__HOW TO COMPLETE THIS TASK__: Only the lines below from the one that contains "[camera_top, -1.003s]" through the one that contains "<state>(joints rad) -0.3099" should appear in your answer, exact and without pictures.

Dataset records
──────────

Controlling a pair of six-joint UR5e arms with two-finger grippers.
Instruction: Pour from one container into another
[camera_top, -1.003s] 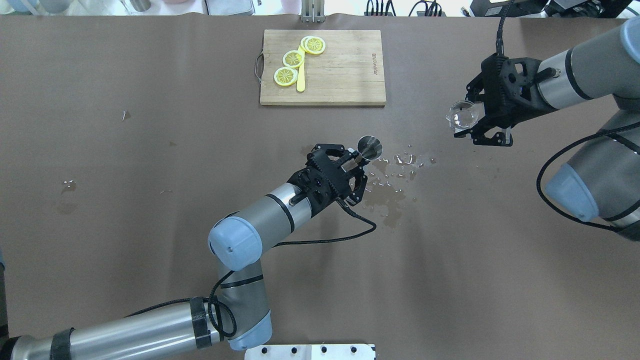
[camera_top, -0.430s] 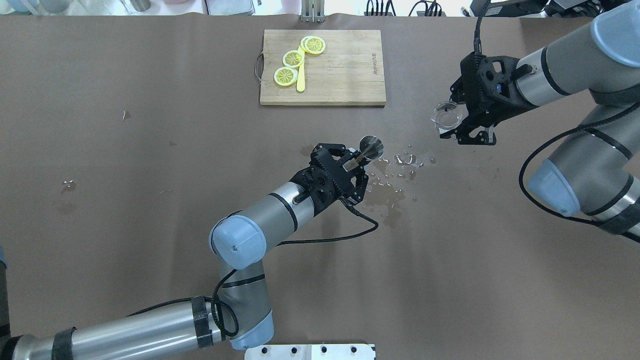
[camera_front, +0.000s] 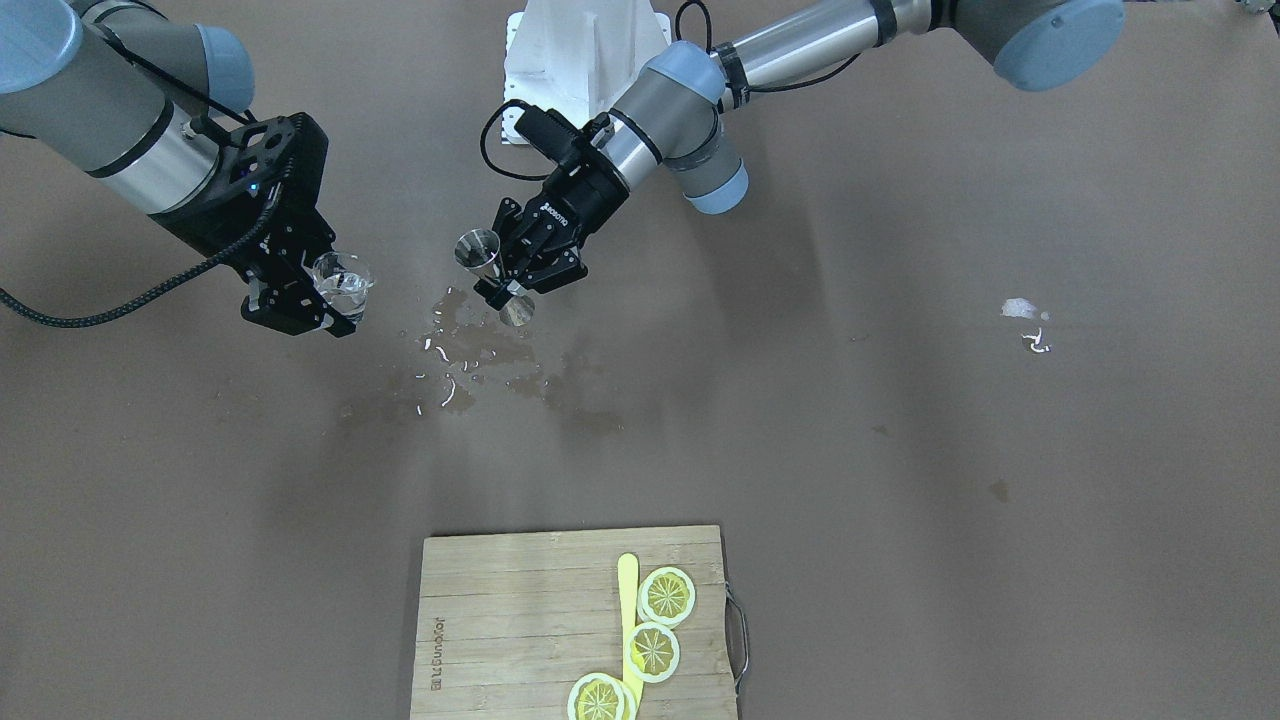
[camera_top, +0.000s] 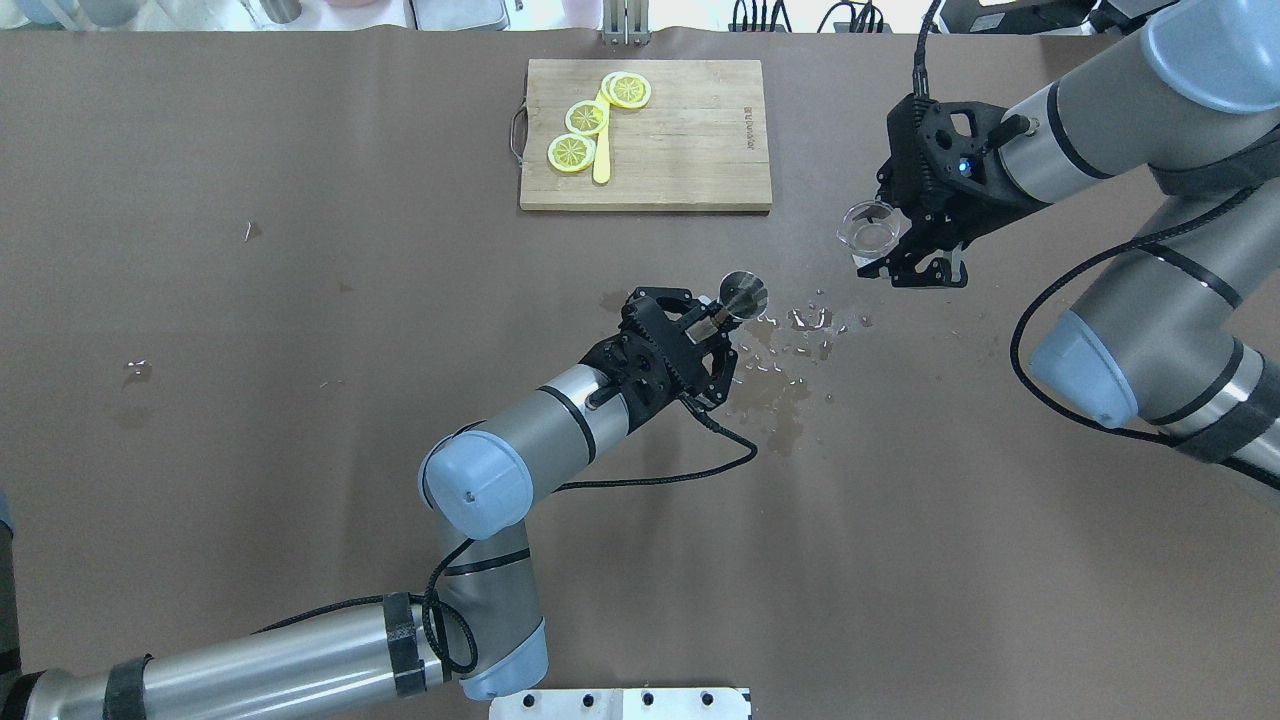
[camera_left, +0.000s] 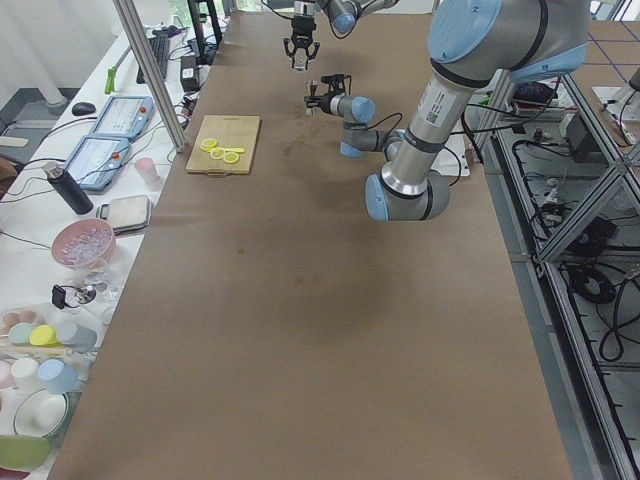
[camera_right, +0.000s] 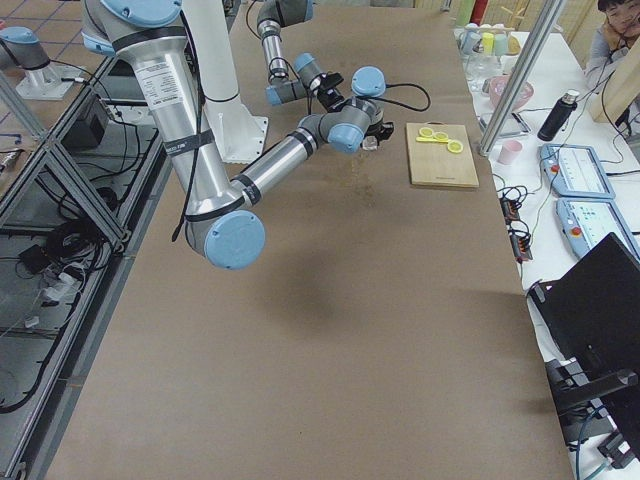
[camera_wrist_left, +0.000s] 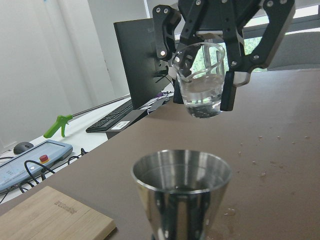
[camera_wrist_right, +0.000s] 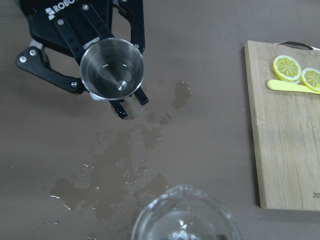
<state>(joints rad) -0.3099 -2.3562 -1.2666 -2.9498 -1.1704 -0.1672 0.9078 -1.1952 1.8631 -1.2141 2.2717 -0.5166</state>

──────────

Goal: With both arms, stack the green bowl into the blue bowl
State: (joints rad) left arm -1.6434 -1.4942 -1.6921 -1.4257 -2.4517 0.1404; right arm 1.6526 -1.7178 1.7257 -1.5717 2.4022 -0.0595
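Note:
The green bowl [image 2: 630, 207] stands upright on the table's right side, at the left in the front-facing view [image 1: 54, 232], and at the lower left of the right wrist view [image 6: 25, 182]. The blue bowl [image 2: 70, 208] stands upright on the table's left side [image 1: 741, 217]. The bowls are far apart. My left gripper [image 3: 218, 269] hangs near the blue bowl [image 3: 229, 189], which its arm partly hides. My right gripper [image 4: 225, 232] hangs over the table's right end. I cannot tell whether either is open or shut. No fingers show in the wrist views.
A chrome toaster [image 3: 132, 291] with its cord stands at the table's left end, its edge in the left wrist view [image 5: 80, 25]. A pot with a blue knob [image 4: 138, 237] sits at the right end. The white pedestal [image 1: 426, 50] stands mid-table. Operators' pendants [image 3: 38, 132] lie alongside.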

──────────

__TASK ANSWER__:
[camera_top, -1.003s] 
[camera_top, -0.430s] 
[camera_front, +0.000s] 
[camera_top, +0.000s] 
[camera_left, +0.000s] 
[camera_right, +0.000s] 
[camera_wrist_left, +0.000s] 
[camera_wrist_right, +0.000s] 
<state>(joints rad) -0.3099 -2.3562 -1.2666 -2.9498 -1.1704 -0.1672 0.9078 -1.1952 1.8631 -1.2141 2.2717 -0.5166</state>

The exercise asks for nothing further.